[[ Supplied data open ]]
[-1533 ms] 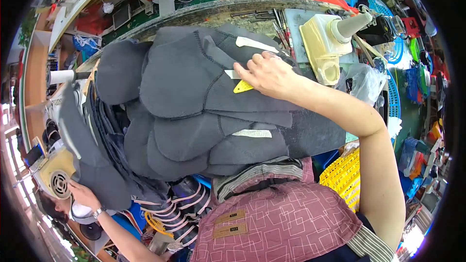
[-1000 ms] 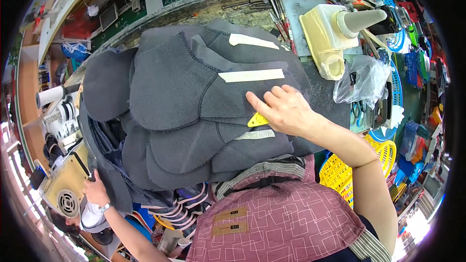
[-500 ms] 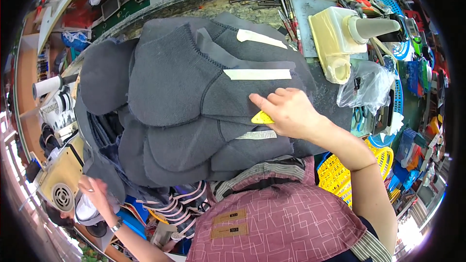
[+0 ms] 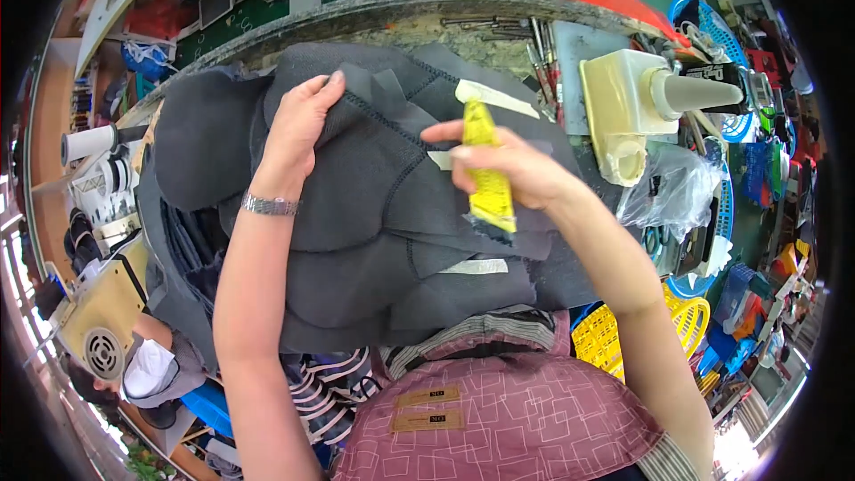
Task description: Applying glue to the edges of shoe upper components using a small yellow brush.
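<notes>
Dark grey, curved padded fabric pieces (image 4: pixel 338 205) with stitched seams lie stacked across the bench. At the upper left of the stack, my left hand (image 4: pixel 298 125), wearing a metal watch on its wrist, pinches the edge of the top piece, which bunches up under the fingers. My right hand (image 4: pixel 512 165) is closed around a flat yellow strip (image 4: pixel 488 178) with dark markings and a dark lower end; its exact kind is unclear. The index finger points left over the seam. Below that hand lies one pale tape strip (image 4: pixel 476 267); another tape strip (image 4: pixel 499 98) is above it.
A cream plastic container (image 4: pixel 614 107) with a grey cone stands at the right beside a clear plastic bag (image 4: pixel 668 187). Several slim tools (image 4: pixel 543 62) lie at the back. A yellow basket (image 4: pixel 601 338) sits below the bench. Another person (image 4: pixel 160 365) is at lower left.
My left hand has come from the lower left onto the stack and taken hold of the top piece. My right hand has lifted slightly and turned, showing more of the yellow strip.
</notes>
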Motion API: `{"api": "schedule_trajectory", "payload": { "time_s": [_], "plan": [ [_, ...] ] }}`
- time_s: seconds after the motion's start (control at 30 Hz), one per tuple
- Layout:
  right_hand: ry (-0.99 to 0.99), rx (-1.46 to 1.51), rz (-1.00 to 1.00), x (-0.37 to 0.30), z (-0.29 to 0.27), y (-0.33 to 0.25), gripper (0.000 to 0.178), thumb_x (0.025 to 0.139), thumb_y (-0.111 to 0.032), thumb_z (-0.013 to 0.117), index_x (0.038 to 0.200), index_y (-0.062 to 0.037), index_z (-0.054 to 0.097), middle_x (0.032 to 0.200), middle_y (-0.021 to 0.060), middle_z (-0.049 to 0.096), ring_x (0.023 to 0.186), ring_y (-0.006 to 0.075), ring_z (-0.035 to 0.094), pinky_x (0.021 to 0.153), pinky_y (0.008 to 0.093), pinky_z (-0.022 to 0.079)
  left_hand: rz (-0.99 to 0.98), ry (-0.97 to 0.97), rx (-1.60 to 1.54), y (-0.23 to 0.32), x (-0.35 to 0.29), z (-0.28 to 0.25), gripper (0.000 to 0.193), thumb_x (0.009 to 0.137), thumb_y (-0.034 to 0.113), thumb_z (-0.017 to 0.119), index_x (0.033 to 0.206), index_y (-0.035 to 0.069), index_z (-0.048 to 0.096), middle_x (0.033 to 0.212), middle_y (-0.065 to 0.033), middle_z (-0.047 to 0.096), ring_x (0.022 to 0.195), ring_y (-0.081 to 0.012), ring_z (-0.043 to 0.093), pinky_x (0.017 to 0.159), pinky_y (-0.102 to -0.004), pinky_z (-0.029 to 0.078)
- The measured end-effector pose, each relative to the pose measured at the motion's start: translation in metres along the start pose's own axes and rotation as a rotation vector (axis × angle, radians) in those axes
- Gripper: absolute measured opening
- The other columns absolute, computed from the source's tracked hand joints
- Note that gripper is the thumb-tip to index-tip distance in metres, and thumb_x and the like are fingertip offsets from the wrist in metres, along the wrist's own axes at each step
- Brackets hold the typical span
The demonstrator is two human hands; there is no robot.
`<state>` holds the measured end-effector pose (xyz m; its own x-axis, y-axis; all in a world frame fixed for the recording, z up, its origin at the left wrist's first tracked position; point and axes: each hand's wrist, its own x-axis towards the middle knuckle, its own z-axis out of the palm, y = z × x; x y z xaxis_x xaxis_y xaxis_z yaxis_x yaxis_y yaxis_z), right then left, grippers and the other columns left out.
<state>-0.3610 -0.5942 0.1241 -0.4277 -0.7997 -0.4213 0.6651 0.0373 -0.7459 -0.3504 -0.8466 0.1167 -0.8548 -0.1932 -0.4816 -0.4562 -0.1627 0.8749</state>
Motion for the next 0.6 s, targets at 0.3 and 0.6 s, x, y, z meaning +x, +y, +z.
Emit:
{"api": "schedule_trajectory", "payload": {
  "time_s": [0.3, 0.6],
  "plan": [
    [0.233, -0.743, -0.903, 0.058, 0.017, -0.047, 0.027, 0.070, -0.019, 0.067, 0.090, -0.0060, 0.053, 0.083, 0.0067, 0.058, 0.074, 0.0145, 0.058, 0.069, 0.0271, 0.046, -0.112, -0.022, -0.207, 0.000, -0.007, 0.000, 0.024, 0.091, 0.018, 0.046, 0.093, -0.002, 0.059, 0.089, -0.0067, 0.063, 0.080, -0.0118, 0.058, 0.075, -0.0252, 0.046],
    [0.351, -0.773, -0.555, 0.051, 0.004, -0.029, 0.021, 0.069, -0.017, 0.063, 0.078, -0.0027, 0.051, 0.072, 0.0060, 0.061, 0.064, 0.0131, 0.058, 0.061, 0.0258, 0.046, -0.036, 0.045, -0.190, -0.028, -0.020, 0.005, 0.023, 0.091, 0.019, 0.047, 0.087, 0.002, 0.061, 0.082, 0.0011, 0.059, 0.078, -0.0060, 0.047, 0.078, -0.0210, 0.036]
  ]
}}
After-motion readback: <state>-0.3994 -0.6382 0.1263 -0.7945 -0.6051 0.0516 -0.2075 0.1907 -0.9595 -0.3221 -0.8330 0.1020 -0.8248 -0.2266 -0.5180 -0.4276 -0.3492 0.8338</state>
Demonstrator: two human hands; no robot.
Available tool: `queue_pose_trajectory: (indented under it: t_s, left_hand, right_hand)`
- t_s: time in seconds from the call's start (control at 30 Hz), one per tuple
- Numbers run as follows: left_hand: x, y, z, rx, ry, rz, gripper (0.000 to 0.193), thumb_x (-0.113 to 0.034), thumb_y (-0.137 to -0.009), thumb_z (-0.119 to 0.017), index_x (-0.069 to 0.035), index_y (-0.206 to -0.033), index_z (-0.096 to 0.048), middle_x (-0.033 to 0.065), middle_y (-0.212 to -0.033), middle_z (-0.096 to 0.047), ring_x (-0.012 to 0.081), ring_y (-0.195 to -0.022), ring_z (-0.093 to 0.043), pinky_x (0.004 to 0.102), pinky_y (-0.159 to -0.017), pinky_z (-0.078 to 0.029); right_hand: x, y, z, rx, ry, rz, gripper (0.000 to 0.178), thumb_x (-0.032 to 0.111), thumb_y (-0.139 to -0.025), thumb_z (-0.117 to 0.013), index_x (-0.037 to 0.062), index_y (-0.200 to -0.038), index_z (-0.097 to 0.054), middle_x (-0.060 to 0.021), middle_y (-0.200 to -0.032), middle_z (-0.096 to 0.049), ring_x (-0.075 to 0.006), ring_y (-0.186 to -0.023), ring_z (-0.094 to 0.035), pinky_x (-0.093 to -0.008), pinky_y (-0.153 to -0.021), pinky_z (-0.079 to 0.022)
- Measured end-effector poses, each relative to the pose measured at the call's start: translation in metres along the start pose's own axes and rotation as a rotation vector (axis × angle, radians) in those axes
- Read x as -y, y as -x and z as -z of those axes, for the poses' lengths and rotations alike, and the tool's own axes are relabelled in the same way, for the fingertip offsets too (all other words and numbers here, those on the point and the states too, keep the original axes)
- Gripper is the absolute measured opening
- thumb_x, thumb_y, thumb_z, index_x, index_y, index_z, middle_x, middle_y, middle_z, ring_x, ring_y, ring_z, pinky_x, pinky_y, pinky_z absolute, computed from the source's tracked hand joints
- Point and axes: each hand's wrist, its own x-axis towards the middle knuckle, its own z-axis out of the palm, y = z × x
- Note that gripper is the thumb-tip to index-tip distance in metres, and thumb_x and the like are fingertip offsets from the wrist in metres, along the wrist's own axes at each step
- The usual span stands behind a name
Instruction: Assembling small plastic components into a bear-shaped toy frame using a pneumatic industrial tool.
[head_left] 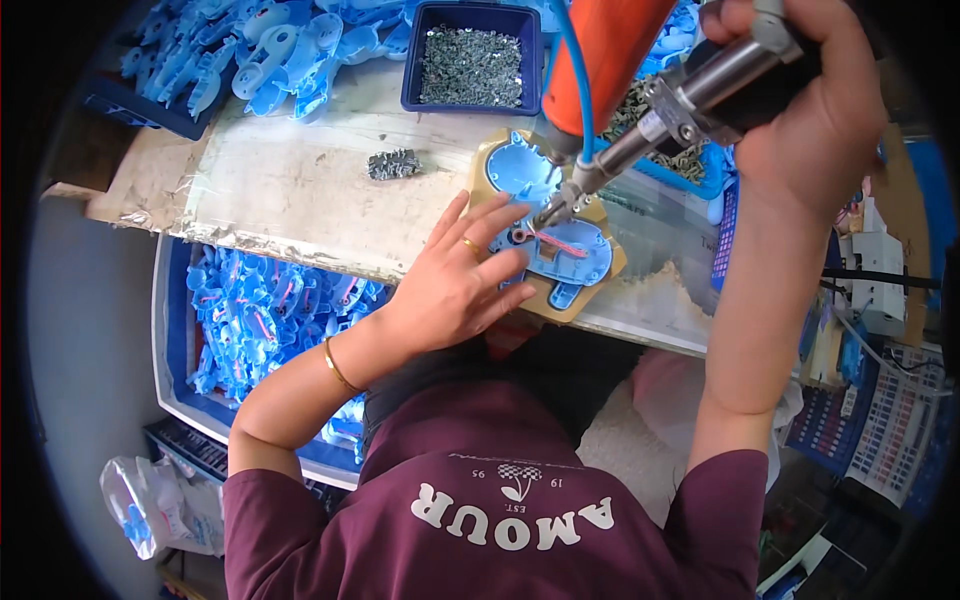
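My left hand [463, 268] lies with fingers stretched out over the near left side of a light blue plastic shell [520, 168]. That shell sits in a tan holding block [604, 283] at the table's front edge. A pink strip [560, 243] lies across the shell's near right part. My right hand [815, 110] is closed round a power screwdriver [625, 150] with a silver metal body, held slanting down to the left. Its tip reaches the shell beside my left fingertips; whether it touches a screw cannot be made out.
An orange tool body [600, 60] with a blue hose [580, 80] hangs above the block. A dark blue bin [411, 80] of small screws and a screw pile [393, 164] are left of it. Blue shells [290, 50] heap behind; a large crate [172, 330] of parts stands below left.
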Motion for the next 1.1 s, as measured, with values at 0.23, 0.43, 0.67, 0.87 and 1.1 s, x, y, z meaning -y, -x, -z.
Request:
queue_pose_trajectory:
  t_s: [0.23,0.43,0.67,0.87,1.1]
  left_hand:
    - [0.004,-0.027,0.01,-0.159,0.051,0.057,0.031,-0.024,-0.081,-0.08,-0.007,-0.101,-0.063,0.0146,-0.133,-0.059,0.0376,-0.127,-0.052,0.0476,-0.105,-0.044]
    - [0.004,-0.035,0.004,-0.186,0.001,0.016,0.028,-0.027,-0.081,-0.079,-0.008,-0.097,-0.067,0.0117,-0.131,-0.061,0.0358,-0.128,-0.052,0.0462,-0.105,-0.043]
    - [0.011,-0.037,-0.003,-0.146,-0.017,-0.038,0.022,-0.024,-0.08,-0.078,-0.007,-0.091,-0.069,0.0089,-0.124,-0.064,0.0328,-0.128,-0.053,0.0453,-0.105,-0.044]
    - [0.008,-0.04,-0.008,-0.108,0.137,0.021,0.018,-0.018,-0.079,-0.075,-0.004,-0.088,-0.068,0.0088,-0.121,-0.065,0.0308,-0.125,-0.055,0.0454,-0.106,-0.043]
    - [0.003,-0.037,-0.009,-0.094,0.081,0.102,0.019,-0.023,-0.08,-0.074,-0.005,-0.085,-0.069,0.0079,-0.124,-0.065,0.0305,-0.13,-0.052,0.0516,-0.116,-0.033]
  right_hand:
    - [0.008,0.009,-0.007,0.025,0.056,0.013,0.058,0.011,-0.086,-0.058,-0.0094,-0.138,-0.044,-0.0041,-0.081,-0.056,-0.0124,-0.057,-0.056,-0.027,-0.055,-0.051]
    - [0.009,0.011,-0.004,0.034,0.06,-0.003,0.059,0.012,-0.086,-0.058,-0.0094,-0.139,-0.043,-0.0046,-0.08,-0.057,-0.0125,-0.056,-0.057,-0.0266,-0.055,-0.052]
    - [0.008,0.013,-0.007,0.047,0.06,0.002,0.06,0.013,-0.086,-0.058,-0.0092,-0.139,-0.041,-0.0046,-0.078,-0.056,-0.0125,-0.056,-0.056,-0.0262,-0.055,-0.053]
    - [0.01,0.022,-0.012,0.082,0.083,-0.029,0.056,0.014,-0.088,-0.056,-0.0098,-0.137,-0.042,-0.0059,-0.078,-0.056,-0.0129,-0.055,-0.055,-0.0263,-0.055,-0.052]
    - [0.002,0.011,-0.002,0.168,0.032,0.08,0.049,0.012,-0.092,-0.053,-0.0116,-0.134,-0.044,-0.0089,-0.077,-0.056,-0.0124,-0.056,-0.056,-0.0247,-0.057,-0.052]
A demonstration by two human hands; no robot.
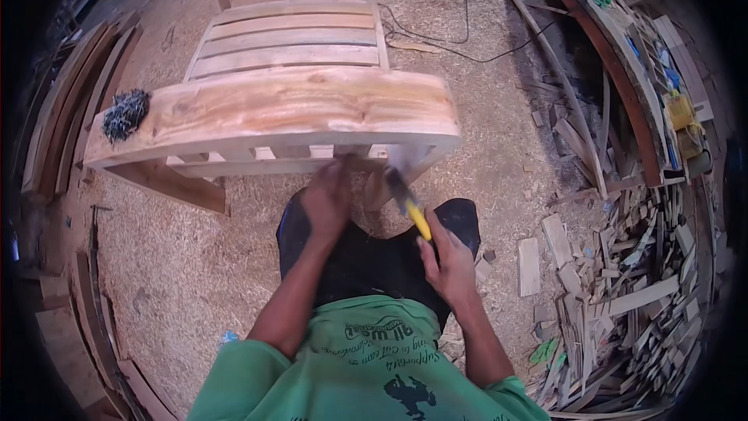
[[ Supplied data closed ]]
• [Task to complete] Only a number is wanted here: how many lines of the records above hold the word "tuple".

• [Output] 2